At first I wasn't impressed. I couldn't get an account at the instance I was interested in, so I ignored it, until a former mutual from Twitter sent me an invite over to her instance. I signed in, filled in my profile, and found it...not difficult to use, but not easy, either. Discovery, compared to Twitter, wasn't great (but still better than cohost!). There were communities you could sort of stumble into. They felt and feel like tiny islands, harder to map without Twitter's recommendations based on your context.

fedi.directory

Not that that's bad! You can't go from one thing to the next expecting to receive the same experience every time. Compared to web forums in the late 90s or early 00s, it was bustling. Well, Mastodon overall, maybe. Instance-specific local timelines feel particularly poor for anyone who's been part of an active forum.

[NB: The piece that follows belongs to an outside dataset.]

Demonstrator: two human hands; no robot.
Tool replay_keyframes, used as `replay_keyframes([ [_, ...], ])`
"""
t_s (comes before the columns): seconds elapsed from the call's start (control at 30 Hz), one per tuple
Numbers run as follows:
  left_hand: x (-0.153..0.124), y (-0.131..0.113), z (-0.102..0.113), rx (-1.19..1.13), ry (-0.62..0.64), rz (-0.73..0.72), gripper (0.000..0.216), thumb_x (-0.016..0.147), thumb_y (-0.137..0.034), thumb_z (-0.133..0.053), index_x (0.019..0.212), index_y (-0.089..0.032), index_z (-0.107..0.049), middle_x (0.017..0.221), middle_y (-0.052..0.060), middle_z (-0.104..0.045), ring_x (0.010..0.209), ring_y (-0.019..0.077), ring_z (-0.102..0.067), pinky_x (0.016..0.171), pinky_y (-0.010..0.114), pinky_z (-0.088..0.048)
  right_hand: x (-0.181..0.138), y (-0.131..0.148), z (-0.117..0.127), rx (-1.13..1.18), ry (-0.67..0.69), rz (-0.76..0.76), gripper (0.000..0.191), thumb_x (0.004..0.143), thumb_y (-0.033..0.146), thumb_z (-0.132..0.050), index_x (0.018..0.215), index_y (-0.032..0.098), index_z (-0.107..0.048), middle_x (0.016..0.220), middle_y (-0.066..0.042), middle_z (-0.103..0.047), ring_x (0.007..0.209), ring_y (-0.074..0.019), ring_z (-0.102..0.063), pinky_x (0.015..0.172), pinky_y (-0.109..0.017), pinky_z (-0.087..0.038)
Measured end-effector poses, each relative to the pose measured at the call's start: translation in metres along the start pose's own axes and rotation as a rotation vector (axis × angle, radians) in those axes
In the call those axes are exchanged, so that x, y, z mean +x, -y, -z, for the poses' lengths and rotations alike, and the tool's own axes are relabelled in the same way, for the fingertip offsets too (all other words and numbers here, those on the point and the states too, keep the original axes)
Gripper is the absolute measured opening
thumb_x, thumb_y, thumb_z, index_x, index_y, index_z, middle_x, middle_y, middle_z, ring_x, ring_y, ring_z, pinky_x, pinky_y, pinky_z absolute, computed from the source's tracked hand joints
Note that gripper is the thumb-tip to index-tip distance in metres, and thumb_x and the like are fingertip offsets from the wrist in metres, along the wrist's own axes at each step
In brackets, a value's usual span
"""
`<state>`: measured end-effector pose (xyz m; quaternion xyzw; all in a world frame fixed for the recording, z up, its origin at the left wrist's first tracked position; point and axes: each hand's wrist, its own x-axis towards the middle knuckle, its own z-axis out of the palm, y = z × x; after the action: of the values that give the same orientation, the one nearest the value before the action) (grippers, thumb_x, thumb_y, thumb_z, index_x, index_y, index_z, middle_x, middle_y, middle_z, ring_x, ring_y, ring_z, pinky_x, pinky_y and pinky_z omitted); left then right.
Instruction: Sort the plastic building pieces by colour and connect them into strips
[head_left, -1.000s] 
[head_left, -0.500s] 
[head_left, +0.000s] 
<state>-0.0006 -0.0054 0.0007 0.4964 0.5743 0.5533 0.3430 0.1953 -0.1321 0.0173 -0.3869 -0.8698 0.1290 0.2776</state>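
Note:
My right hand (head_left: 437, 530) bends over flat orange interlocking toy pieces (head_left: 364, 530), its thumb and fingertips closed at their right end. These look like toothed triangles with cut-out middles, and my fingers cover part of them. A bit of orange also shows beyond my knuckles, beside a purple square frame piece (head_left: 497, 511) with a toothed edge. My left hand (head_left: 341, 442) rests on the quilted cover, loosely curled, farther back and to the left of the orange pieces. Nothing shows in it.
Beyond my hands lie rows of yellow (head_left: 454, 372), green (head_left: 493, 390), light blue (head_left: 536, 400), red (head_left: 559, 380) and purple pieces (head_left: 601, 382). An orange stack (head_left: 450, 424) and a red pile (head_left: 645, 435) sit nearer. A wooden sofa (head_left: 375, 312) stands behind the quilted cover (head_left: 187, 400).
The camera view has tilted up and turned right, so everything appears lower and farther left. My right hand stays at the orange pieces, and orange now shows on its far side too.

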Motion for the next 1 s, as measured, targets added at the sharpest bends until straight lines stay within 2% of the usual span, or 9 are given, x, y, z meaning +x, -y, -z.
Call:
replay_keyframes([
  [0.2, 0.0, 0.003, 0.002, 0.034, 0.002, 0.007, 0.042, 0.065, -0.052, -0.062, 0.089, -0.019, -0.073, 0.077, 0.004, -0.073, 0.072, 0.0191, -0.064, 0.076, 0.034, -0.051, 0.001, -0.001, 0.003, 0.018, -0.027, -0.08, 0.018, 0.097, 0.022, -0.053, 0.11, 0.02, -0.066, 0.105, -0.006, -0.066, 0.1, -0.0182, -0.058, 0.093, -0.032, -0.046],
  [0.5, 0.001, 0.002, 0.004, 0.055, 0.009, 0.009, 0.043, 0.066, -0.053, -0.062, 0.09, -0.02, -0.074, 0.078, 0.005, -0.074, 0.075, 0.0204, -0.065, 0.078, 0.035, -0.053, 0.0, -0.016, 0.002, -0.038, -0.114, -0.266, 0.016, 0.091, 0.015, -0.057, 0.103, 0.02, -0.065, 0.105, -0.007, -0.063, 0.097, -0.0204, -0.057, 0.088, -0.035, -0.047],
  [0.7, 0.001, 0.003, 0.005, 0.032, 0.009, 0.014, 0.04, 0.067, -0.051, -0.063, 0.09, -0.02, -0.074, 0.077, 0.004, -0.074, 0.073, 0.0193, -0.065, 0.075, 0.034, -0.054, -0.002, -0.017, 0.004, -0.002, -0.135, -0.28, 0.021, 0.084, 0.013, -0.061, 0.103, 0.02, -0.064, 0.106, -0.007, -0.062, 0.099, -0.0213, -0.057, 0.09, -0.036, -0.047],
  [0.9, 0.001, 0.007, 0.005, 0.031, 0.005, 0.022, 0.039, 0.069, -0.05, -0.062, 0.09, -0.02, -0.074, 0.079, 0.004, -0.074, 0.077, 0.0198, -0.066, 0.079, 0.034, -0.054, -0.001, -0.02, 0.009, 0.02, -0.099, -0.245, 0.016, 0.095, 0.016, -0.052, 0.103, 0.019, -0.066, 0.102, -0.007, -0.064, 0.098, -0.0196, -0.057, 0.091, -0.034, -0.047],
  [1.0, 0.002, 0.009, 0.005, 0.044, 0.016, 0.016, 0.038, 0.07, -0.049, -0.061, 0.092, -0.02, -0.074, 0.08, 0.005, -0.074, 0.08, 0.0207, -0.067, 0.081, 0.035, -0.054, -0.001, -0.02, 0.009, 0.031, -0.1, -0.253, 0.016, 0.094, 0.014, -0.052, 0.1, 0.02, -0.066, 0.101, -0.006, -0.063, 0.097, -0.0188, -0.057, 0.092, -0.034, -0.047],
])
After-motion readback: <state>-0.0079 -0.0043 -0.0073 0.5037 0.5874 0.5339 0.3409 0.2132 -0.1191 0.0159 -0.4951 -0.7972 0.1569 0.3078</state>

But on the whole, things are there, and you can (sort of) find them, as hashtag search lets you find things across instances. But that's definitely not perfect. Or, to be honest, even good. Restricting search to hashtags or similar makes sense both from an indexing and a safety perspective. But at the same time, it's another way that Mastodon adds friction: from the initial server selection, to search, a lot of the decisions are justifiable in terms of building a federated social network, but hinder it when it comes to growth.

Friction is bad. Friction creates opportunities for people to bounce off. And some people are fine with that, even prefer it, arguing that small communities of people that want to be there is what Mastodon was built on, what makes it good. Well, okay. I've only been there since November. But: it's also fair to point out that if you want people to leave the umbrella of corporate surveillance/data brokerage/etc for a more user-centric and respectful model (which is definitely one of the goals of the Fediverse), you need to provide an alternative that's just as good, or at least close, to what they had before.

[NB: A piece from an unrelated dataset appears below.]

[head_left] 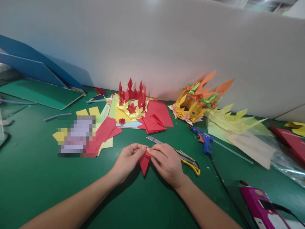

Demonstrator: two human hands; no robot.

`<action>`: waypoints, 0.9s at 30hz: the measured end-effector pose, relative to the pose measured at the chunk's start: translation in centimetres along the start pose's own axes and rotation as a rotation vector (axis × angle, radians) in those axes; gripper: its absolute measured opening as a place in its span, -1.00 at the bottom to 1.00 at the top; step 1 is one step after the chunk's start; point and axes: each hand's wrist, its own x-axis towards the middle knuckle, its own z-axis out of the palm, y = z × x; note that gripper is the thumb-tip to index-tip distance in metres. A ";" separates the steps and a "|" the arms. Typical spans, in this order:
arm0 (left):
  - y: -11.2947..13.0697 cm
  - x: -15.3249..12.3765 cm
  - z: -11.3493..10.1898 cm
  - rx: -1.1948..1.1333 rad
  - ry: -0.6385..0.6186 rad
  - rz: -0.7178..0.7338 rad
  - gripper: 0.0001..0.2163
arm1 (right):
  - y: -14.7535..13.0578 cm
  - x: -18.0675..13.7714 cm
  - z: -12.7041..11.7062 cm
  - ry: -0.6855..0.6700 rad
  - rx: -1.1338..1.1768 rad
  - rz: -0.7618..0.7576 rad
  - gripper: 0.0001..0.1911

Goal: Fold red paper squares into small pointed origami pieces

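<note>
Fingers (140,153) of your left hand (127,161) and right hand (168,163) are pinching folded red paper (144,165) from both sides, probably keeping it folded.

Wall (152,41): lit fr. above; faint glare top ctr.
Blue board (30,69): soft shadow on wall.
Table (43,181): dimmer twd. btm.
Forearms (82,198): soft shadows beneath.
Folded red paper (144,165): fairly sharp.
Plastic bag (292,165): glints; stretched, wide-angle.
Mosaic patch (77,136): pixelated.
</note>
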 end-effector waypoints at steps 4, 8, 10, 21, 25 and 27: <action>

Thousands fled to Mastodon after Musk bought Twitter. Are they still 'tooting'?

Like a lot of people, my Mastodon account shows a November 2022 signup. I bounced off it pretty quickly at first, but started spending more time there once I found more compelling accounts to follow. A couple of weeks ago, I decided I was basically done with Twitter: cleared my bio, blacked out my avatar and banner, locked my account. I'd made all kinds of efforts to ask people to stay in touch. A grand total of one person asked me to add her to my contacts (I guess I'm that memorable). I found very few people from my community on Mastodon.

That's a loss. And while I don't mind using Mastodon, it's definitely warty. That drives some people off immediately, some gradually, some (like me) from time to time. But I'm still there because it's the most interesting alternative that isn't under corporate control and won't inevitably fail in the same way that almost all other online communities eventually do. I'm not going to Instagram. I'm definitely not going to Facebook. 100% you'll never find me on Bluesky. I'm expecting most of the rest of my life will be spent in online communities that are more intentional, that are smaller and probably unconcerned about user counts and monthly active accounts and unfettered growth. Things run by people, not companies, the way it used to be. Ought to be.

And perhaps more importantly, I'll keep up here, and on my dusty corner of the corporate-dominated web, hoping that people remember that there's an online world beyond the apps on their phone. That they can make something. Or even just try. That there's more to internet than just posting, that they're allowed to expand their interactions beyond a few sentences, and ultimately, finding really interesting people and places means they're going to have to try.